While they have had some success buying assets such as power plants, UK companies have been frustrated in their efforts to merge with or acquire US utilities.
After more than three months of negotiations, merger talks collapsed last week between PowerGen, which generates 19.5 per cent of the power used in England and Wales, and Houston Industries, one of the biggest utilities in Texas. Together, the two companies would have had a market value of more than $16bn.
Earlier this year, Scottish Power abandoned efforts to buy Florida Progress, an electric utility, in what would have been a more than $4bn acquisition. Yet both Scottish Power and PowerGen say they won't give up on finding US acquisitions or merger partners.
"We continue to talk to a number of people," said Peter Hickson, PowerGen finance director. "We're very enthusiastic about the US."

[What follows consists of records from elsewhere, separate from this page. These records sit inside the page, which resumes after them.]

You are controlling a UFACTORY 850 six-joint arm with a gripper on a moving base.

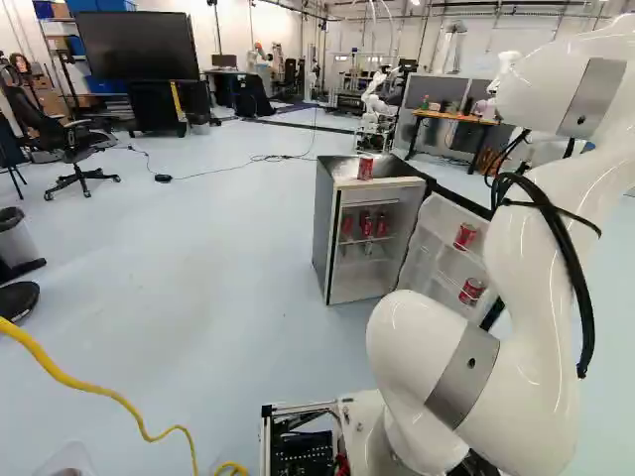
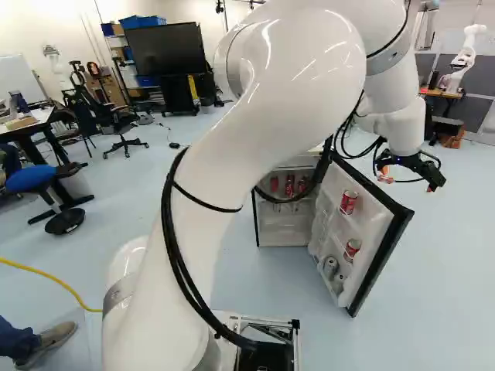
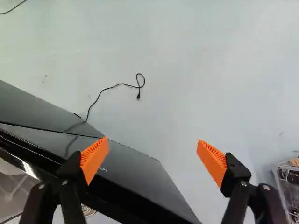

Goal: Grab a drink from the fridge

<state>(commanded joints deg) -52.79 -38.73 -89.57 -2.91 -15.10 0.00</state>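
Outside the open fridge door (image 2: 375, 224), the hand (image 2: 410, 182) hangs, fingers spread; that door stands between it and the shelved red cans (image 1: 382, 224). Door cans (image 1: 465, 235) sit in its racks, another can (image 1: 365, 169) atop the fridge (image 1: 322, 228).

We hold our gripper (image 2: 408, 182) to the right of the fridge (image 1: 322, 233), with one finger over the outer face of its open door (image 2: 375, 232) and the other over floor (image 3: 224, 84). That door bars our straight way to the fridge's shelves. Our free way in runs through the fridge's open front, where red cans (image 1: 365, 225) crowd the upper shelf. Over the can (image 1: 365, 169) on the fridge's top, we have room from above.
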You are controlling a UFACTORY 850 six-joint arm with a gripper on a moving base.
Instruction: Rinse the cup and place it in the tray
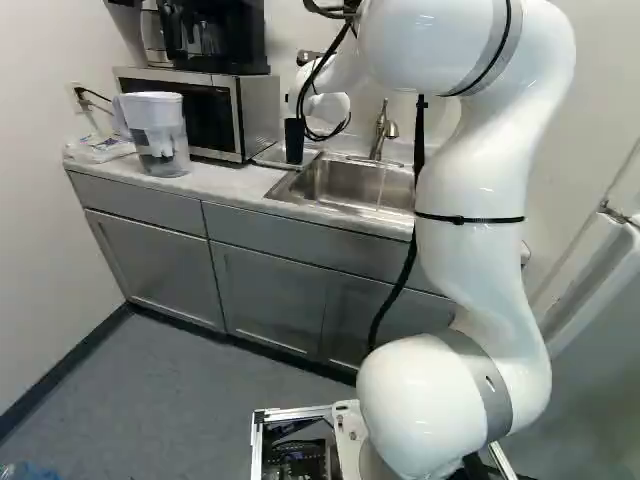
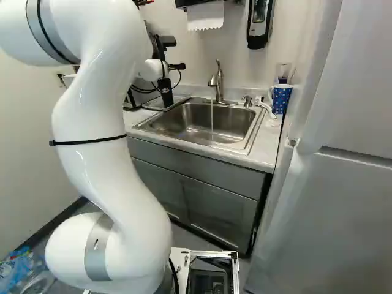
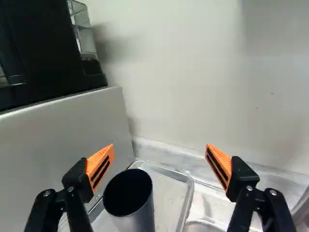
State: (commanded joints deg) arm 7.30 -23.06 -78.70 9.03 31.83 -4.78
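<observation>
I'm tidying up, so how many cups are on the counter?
2 clearly: the black cup at the tray beside the sink, and the spotted blue cup at the sink's other side. A clear vessel behind that may be another; the arm could hide more.

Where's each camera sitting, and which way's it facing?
Left base view: behind-left of the arm, facing microwave and sink; arm at right.
Right base view: behind-right, facing sink and fridge; arm at left.
Wrist view: at arm's end, looking along the open gripper toward cup and tray; fingers show.
Base views share arm and sink.
</observation>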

UK companies, which want to become global competitors, cannot ignore emerging opportunities to grab a piece of $230bn in annual US power sales. Driven by the prospect of lower electricity prices, 16 states
are preparing to eliminate utility monopolies over the next few years and let new players vie for customers. The entire market is expected to open in the next decade.

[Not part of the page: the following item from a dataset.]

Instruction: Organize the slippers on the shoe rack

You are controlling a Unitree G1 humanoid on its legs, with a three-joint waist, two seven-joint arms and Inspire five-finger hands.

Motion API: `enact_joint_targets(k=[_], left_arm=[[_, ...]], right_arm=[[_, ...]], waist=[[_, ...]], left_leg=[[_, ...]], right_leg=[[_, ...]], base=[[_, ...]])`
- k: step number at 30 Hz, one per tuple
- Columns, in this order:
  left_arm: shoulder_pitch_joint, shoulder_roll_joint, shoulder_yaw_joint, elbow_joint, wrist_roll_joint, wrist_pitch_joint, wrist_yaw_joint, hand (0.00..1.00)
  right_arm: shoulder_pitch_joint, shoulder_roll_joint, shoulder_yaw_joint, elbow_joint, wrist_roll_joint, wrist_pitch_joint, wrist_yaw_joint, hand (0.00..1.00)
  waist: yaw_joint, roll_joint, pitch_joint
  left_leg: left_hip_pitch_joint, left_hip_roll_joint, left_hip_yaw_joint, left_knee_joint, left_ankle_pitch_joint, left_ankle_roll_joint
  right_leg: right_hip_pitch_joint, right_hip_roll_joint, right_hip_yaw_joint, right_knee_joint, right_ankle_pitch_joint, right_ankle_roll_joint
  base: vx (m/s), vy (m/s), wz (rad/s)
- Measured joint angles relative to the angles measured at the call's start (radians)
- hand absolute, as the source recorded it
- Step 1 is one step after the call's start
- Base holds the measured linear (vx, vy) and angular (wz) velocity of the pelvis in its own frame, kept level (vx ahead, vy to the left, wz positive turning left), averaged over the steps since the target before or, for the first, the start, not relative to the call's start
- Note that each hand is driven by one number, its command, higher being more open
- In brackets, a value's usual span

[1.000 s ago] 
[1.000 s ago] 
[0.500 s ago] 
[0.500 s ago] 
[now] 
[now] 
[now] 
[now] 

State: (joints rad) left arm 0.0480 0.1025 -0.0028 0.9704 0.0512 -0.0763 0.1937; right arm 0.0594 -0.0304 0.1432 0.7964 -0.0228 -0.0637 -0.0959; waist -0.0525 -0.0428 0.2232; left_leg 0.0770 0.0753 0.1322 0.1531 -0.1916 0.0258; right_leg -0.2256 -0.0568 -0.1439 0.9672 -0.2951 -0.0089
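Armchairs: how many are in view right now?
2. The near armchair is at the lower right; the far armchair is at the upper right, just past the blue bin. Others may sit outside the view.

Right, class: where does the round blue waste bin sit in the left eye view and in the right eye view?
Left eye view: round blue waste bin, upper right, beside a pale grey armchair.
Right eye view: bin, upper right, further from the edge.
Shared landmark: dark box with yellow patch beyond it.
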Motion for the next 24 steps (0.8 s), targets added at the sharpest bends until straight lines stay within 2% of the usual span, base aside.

Five of the biggest power companies in the UK have said they are planning to buy or merge with US utilities, or acquire multimillion-dollar assets such as power plants and transmission lines.
Entering a foreign market is full of pitfalls, as US companies know from their own experiences in Britain. American power companies have acquired eight UK utilities over the last three years, but they have not earned nearly as much as they expected on the other side of the Atlantic.
UK companies can expect similar problems with regulation in the US, where state officials often view utilities as public trusts run on behalf of local customers rather than profit-making enterprises entitled to global aspirations.
"There are 56,000 people involved in electricity regulation in the US. The regulatory burden should be in no way underestimated," said Mike Bottomley, group manager of KPMG's global utilities team.
US regulators can delay acquisitions for two years or more, increasing the risk that a bid will fail or giving competitors time to come up with rival offers. State regulators often demand big rate cuts for consumers before approving acquisitions, biting into returns.